SLOG: An Inductive Spectral Graph Neural Network Beyond Polynomial Filter

Graph neural networks (GNNs) have exhibited superb power in many graph related tasks. Existing GNNs can be categorized into spatial GNNs and spectral GNNs. The spatial GNNs primarily capture the local information around each node, while the spectral GNNs are able to operate on the frequency signals of the entire graph. However, most, if not all, existing spectral GNNs are faced with two limitations: (1) the polynomial limitation that for most spectral GNNs, the expressive power in the spectral domain is limited to polynomial filters; and (2) the transductive limitation that most spectral GNNs can only be applied to the transductive setting on relatively small-scale graphs.

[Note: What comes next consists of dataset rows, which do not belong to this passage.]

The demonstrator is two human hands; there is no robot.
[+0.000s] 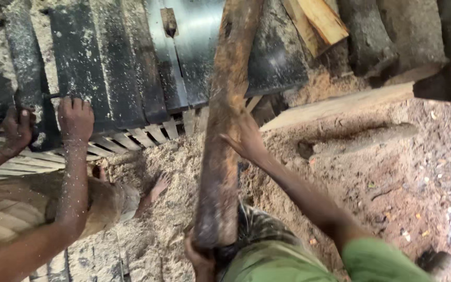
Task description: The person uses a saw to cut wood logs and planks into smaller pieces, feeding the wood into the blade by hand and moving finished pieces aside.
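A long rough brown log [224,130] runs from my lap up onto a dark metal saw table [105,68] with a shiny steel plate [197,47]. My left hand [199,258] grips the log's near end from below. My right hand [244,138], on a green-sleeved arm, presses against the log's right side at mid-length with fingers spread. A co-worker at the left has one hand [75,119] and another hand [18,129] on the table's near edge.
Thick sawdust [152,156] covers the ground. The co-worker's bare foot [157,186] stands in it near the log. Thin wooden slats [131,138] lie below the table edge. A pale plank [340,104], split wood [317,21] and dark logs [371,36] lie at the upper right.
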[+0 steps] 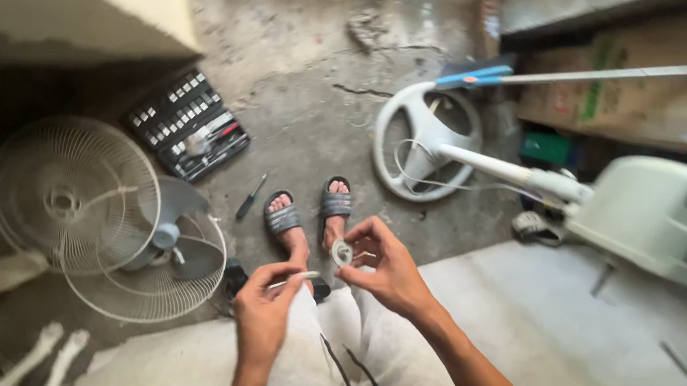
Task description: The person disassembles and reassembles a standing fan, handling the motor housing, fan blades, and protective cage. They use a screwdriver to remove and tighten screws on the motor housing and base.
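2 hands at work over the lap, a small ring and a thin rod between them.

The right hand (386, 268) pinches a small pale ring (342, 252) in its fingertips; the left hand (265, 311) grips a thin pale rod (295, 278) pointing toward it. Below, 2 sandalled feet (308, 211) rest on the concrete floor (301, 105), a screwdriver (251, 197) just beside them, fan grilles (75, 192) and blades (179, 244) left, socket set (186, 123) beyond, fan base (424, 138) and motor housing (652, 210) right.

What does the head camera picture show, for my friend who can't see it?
Looking down, a seated person's right hand pinches a small pale ring-shaped part while the left hand holds a thin white strip. Around their sandalled feet on the concrete floor lie fan grilles, a grey blade, an open socket set and a screwdriver.
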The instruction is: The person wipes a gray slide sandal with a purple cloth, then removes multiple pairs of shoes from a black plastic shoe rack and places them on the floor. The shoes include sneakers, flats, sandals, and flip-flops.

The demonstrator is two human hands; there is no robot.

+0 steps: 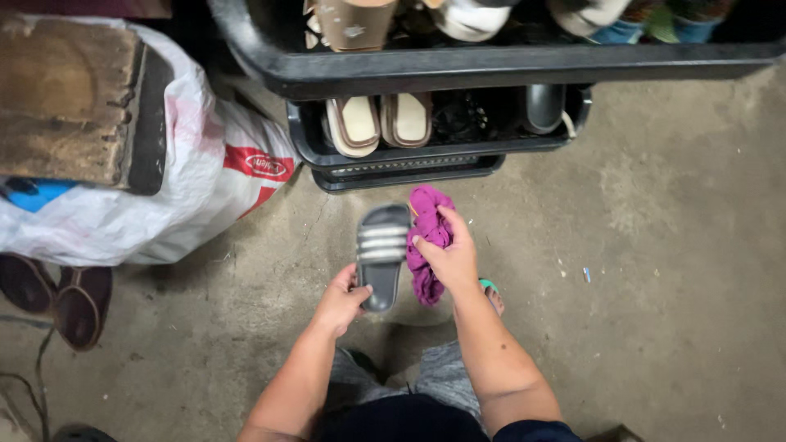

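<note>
My left hand (344, 299) grips the heel end of a dark grey slide sandal (382, 250) with pale stripes across its strap, held out over the concrete floor. My right hand (449, 252) is closed on a crumpled purple cloth (426, 225), which hangs just to the right of the sandal and touches its edge. Both hands sit in the middle of the view, in front of a black shoe rack (409, 160).
The rack's lower shelf holds a pair of beige sandals (381, 121) and dark shoes (542, 106); the upper shelf (508, 61) holds more footwear. A white plastic sack (188, 188) with a wooden board (65, 102) on it lies left. Brown shoes (78, 299) sit at lower left.
</note>
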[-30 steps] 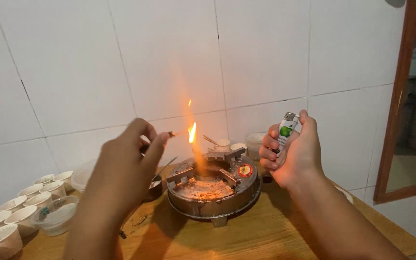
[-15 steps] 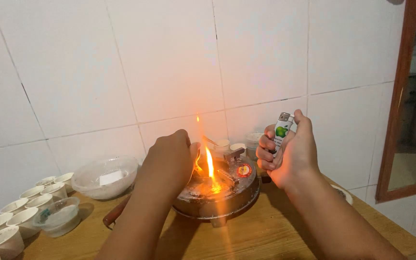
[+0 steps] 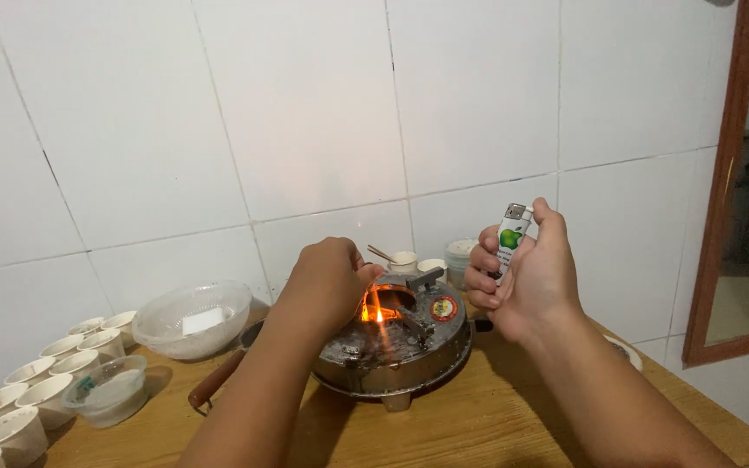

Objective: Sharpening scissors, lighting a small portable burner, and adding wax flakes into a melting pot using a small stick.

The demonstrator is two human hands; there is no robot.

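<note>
A round metal stove stands on the wooden table, with a small orange flame burning in its middle well. My left hand reaches down over the stove's left side, fingers pinched together right at the flame. The thin stick in them is hidden behind my fingers. My right hand hovers above the stove's right edge and grips a white lighter with a green picture on it, upright, thumb beside its metal top.
A clear plastic bowl sits left of the stove, by a wooden handle. Several white paper cups and a small clear bowl fill the table's left end. Small cups stand behind the stove against the tiled wall. A wooden door frame is at right.
My left hand has dropped from holding the burning stick in the air to the stove's middle. The tall flame has shrunk to a low one. My right hand has hardly moved.
</note>
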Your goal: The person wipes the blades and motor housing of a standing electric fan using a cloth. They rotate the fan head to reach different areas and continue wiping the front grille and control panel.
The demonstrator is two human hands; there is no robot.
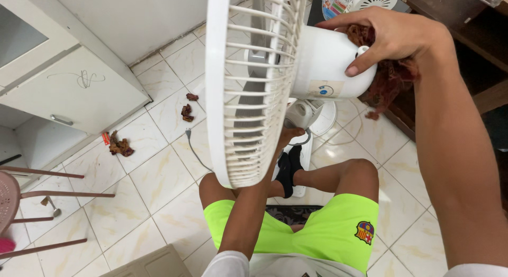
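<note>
Seated on the tiled floor, a person steadies a white plastic pedestal fan point(254, 86) at frame centre, the right hand point(389, 38) curled around its motor housing over a reddish-brown rag point(391, 78) while the left hand point(290, 135) grips the neck joint below, fingers closed.

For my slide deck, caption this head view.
Seated person's right hand presses reddish cloth on white fan motor; left hand underneath.
</note>
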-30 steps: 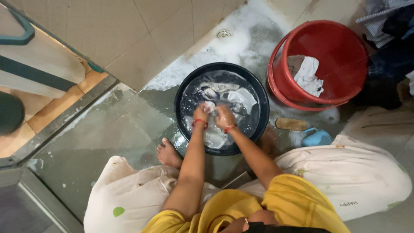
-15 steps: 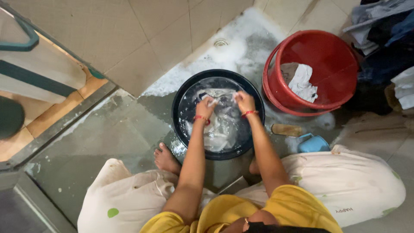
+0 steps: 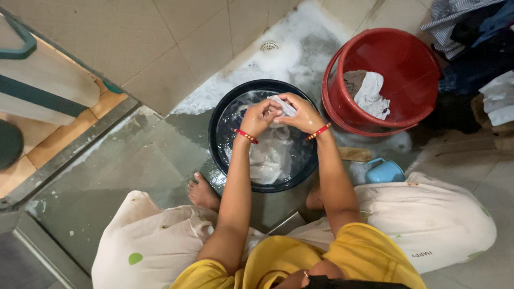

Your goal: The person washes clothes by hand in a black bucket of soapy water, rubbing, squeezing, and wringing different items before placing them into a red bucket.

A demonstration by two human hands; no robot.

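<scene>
Both hands have come up out of the water since a moment ago, the left hand and right hand now clenched together on a pale cloth (dripping, probably) above the black basin, red bucket at two o'clock.

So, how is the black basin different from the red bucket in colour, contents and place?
The black basin holds soapy water and pale laundry; the red bucket holds only one crumpled white cloth, with no water visible. The basin sits directly before the person, with the left hand and right hand gripping a cloth above it; the bucket stands to its right, untouched. The bucket looks deeper. Both are round and stand on the wet floor.
</scene>
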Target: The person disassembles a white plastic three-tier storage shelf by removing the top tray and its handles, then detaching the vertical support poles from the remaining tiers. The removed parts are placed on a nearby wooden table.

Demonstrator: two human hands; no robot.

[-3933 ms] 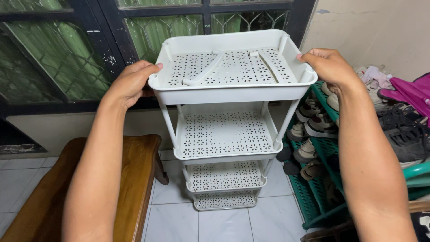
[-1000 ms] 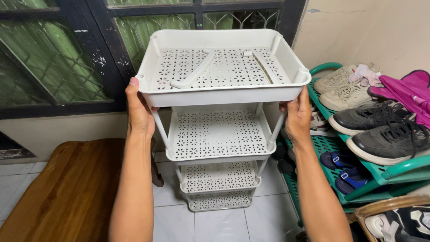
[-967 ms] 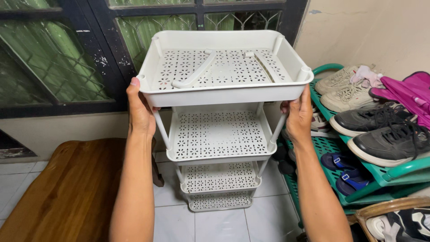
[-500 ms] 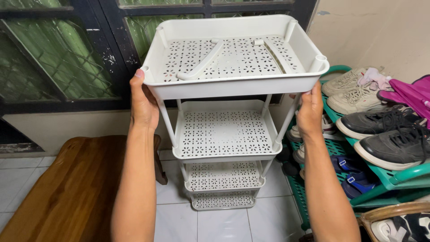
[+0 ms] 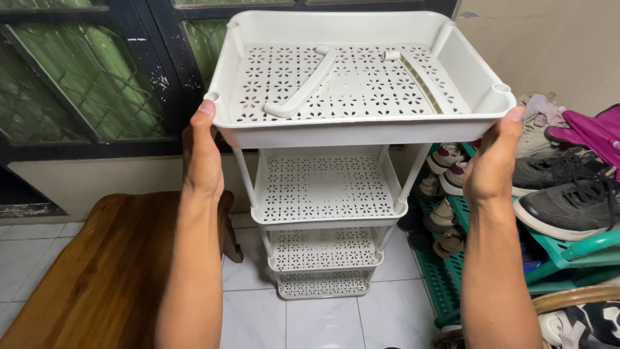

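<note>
the left hand (image 5: 203,155) is clamped on the left end of the top tray (image 5: 361,132) of a tall white plastic four-tier rack with flower-shaped perforations, thumb up against the near left corner socket and the fingers tucked out of sight under the tray floor; the right hand (image 5: 491,165) is closed on the right end in the same way, thumb tip at the near right corner and fingers hidden beneath; the tray spans straight between the two grips, its long side running left to right from one palm to the other, and neither hand is the nearer; both sit at the front corners, so the bulk of the tray lies ahead of the grip and away from the person; two loose white curved plastic bars (image 5: 303,84) lie on the perforated floor, one slanting just ahead of the left hand, the other ahead of the right; below the grip the three lower shelves (image 5: 323,194) hang on thin white posts, the rack's long axis running straight down to the white tiled floor (image 5: 323,323); whether its foot touches the tiles cannot be told; down and left of the left forearm is a brown wooden bench (image 5: 97,271); just beside the right hand stands a green plastic shoe rack (image 5: 568,249) loaded with sneakers; beyond the tray is a dark-framed window with green patterned glass (image 5: 97,84).
</note>
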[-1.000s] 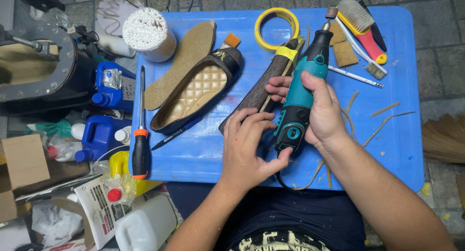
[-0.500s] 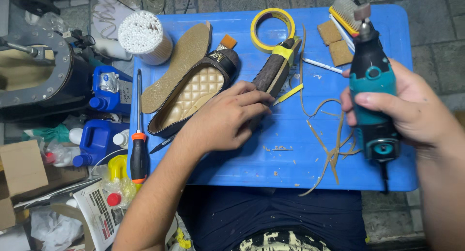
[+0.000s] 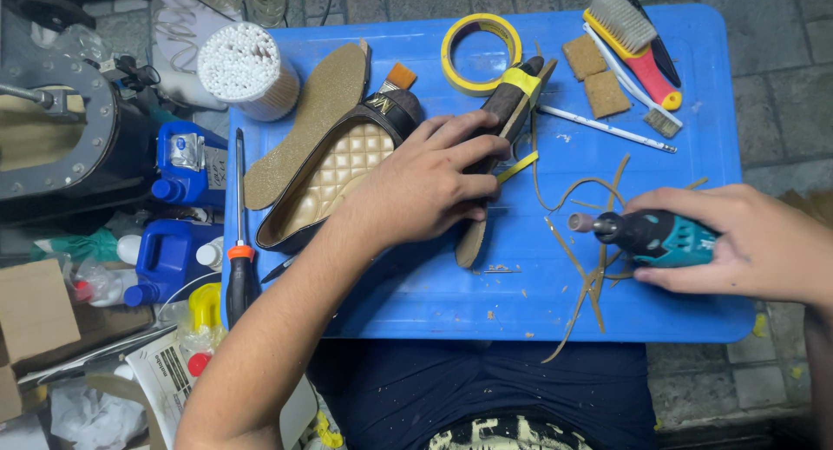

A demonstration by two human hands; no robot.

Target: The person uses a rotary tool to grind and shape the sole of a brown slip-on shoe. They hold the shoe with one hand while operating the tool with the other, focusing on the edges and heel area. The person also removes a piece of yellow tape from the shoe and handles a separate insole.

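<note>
On blue tabletop (image 3: 659, 94): right hand (image 3: 764, 246) grips rotary tool (image 3: 646, 236), long axis horiz., tip pointing left.

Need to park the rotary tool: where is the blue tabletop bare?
Bare patch along the near edge of the blue tabletop, between the screwdriver and the trimmed strips. Another at the far right edge, right of the brush. Crowded around the shoe, tape roll and sole.

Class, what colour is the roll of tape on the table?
Yellow tape roll, clearest in the head view.
</note>
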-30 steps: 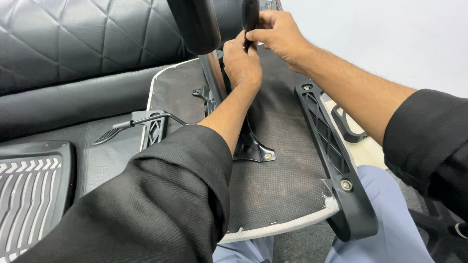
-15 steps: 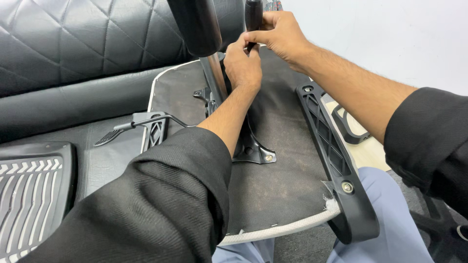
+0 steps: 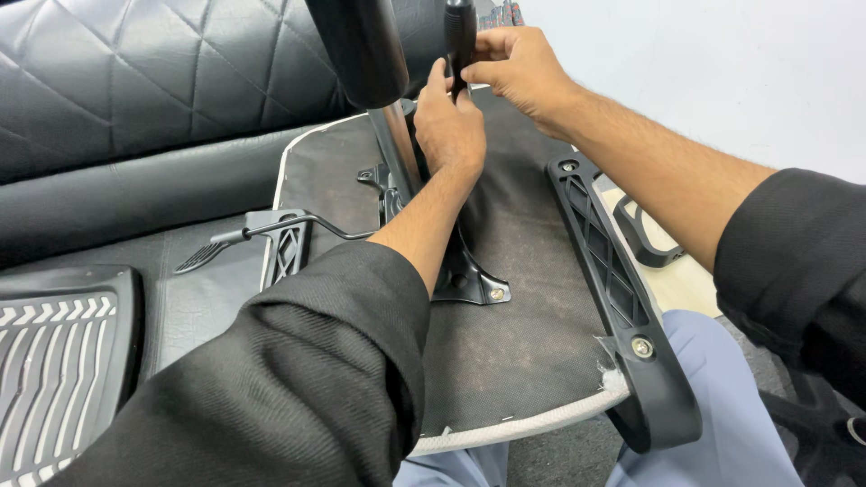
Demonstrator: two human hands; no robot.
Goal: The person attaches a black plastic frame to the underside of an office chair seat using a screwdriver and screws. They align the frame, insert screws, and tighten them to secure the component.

In this paper, we propose a novel spectral graph neural network named SLOG to solve the above two limitations. For the polynomial limitation, SLOG proposes a novel real-valued filter with geometric interpretability, mathematical feasibility and adaptive filtering ability to go beyond polynomial. For the transductive limitation, SLOG combines the subgraph sampling technique in spatial GNNs and the signal processing technique in spectral GNNs together to make itself tailored to the inductive setting on large-scale graphs. Extensive experimental results on 16 datasets demonstrate the superiority of SLOG in inductive homophilic and heterophilic node classification task.